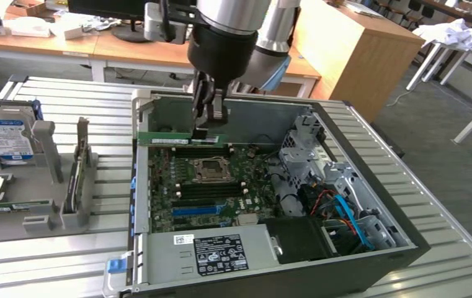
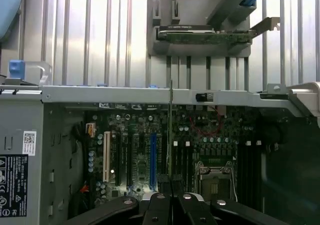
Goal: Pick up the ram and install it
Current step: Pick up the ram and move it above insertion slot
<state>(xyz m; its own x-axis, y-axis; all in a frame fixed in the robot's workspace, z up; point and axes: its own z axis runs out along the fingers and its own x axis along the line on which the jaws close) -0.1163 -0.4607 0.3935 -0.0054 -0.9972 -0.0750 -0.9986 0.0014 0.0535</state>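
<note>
The gripper (image 1: 206,127) is pinching the ram (image 1: 169,139) between narrowly closed jaws, holding the green stick level over the motherboard (image 1: 211,186) inside the open computer case (image 1: 360,273). The case is sitting on a ribbed metal table (image 1: 45,261), with wooden desks (image 1: 136,53) standing behind.

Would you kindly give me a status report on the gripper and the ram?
Gripper shut on the ram. Ram held over the motherboard in the open case. Nothing seen blocking it.
</note>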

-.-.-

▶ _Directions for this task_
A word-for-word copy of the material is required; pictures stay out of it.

▶ _Output_
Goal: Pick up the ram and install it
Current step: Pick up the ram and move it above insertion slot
<state>(xyz m; its own x-axis, y-axis; all in a frame fixed in the robot's workspace, z up; point and axes: its own z axis runs out along the fingers and its own x axis along the line on which the jaws close) -0.1163 -0.4607 0.3935 -0.0054 -0.9972 -0.0750 -0.9986 0.0014 0.0535</state>
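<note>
The gripper (image 1: 206,127) is pinching the ram (image 1: 169,139) between narrowly closed jaws, holding the green stick level over the motherboard (image 1: 211,186) inside the open computer case (image 1: 360,273). The case is sitting on a ribbed metal table (image 1: 45,261), with wooden desks (image 1: 136,53) standing behind.

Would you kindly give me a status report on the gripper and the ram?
Gripper shut on the ram. Ram held over the motherboard in the open case. Nothing seen blocking it.
</note>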

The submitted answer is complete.